A few years ago I picked up a book for wives written by my friend and author Rick Johnson. I was hoping to rekindle some passion in my marriage. Little did I know, God would use truths shared in that book to get my attention and help me make some inward changes.
As I read, God convicted my heart about things I had said to my husband just days earlier. I recalled critical comments that rolled off my tongue so easily, which I now regretted deeply. Although I had fully intended to be my husband’s biggest encourager, I had become one of his worst critics.
Over time, God helped me see the powerful influence I have on my husband and my marriage when I choose words that build up. Words that encourage instead of discourage.
As women, we have the power to build up or tear down our husbands every day, merely by the respect we give and the amount of faith we let him know we have in him.

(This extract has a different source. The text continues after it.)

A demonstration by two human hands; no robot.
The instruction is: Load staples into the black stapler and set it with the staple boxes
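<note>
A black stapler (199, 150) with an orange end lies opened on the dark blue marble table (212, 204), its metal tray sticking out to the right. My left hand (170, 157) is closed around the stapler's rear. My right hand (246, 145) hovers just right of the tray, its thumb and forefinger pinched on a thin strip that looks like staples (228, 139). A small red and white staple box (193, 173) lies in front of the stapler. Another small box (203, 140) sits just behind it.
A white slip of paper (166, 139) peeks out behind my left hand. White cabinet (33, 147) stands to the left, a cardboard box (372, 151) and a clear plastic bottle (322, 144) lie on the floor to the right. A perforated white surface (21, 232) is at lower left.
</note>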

Respect and admiration are two of the most powerful tools a wife has to influence her husband.
When I realized I had fallen short in giving those two precious gifts to my man, I asked God to help me control my tongue. I asked Him to fill my heart and mouth with words that would make my husband feel admired, respected and loved, regardless of whether I felt he deserved it.
I wanted His help following through on what I intended to do from the beginning, so I asked Him to convict my heart when critical thoughts crept into my mind, and help me avoid the temptation to say them out loud.
Within just a few weeks, I saw a change — in me, in my husband’s demeanor, and in our relationship. A change that rekindled unconditional love, respect and admiration. A change that reflected what I set out to give him all along.
Through our words of respect, and admiration, we can help our husbands become the great men God created them to be, and in turn, have the marriages we fully intended to build.
Dear Lord, help me to tame my tongue and focus on building up my man. Help me break free of the habit to criticize, even when warranted. Open my eyes to the positive, not the negative. Draw us closer, and help us both nurture a strong and loving marriage. In Jesus’ Name, Amen.Related Resources:
Visit Tracie’s blog and sign up to receive her free e-book “14 Days to a Happier Marriage.”
Taming Your Tongue by Deborah Smith Pegues
Capture His Heart by Lysa TerKeurst
What a Husband Needs from His Wife and/or What a Wife Needs from Her Husband by Melanie Chitwood
Think about how important your husband’s love is to you and consider how your respect means just as much to him.
If your marriage seems strained right now, think about conversations with your husband lately. Have your comments been encouraging and uplifting, or discouraging and destructive?
Am I in the habit of tearing down my husband? How can I make sure our daily conversations leave him feeling respected and admired?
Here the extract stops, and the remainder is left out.